The budget allocates £25 million to increase the number of jobs that are available in the green energy supply chain. With Aberdeen being the future net zero capital of the world—I will keep calling it that until I can shorten it to simply the “net zero capital of the world”—we need investment in clean and green energy, and we need to give people the confidence to invest in their futures, whether by taking up training or by putting down roots. The continued support of the Scottish Government for a just transition for the north-east alongside Grangemouth is very welcome.

The move to being a net zero capital is not just about what happens 100 miles off Aberdeen’s coast; it is also about what runs through the city. One of the later additions to the budget is a £2 bus fare pilot in a regional transport area, which is a fantastic idea. Encouraging more folk to use public transport is part of the journey to net zero. I would like to see affordable and well-used buses running through the streets of Aberdeen and connecting it to communities across the north-east.

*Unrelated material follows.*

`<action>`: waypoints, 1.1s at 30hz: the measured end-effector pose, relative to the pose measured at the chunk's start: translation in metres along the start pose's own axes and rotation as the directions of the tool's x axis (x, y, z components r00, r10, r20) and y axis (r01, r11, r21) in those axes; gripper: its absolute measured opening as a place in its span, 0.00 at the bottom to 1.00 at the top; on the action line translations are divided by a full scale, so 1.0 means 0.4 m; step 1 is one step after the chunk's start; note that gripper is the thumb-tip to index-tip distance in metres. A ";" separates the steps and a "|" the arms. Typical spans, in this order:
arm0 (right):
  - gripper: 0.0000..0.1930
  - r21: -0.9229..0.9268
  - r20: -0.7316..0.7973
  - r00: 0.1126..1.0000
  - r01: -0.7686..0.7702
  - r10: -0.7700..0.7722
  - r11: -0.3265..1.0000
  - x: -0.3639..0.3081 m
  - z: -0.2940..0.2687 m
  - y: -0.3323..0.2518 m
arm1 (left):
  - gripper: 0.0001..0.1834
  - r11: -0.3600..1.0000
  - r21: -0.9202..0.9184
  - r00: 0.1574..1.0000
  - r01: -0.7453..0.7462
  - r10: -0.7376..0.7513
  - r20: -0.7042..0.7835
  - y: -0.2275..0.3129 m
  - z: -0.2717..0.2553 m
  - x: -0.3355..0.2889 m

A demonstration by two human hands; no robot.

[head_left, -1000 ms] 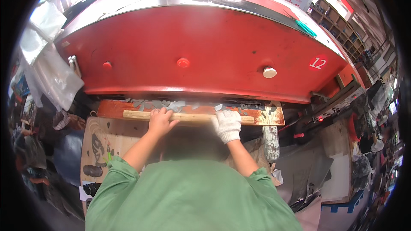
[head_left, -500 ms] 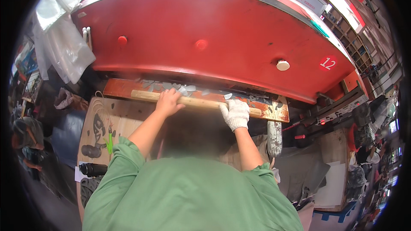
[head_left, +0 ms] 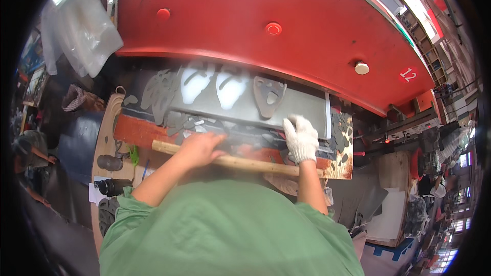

The north-east is the perfect region for that pilot to take place in. Our region offers a good mix of urban and rural communities, with a city at its heart. We have a city council that has supported bus services, from backing hydrogen and electric buses to funding night services. We have an opportunity to further bolster Aberdeen’s net zero credentials with the pilot. I will use the final words of my speech to urge ministers to pilot the £2 bus fares cap in the north-east and to urge members across the chamber to vote in favour of this budget, which delivers for Scotland.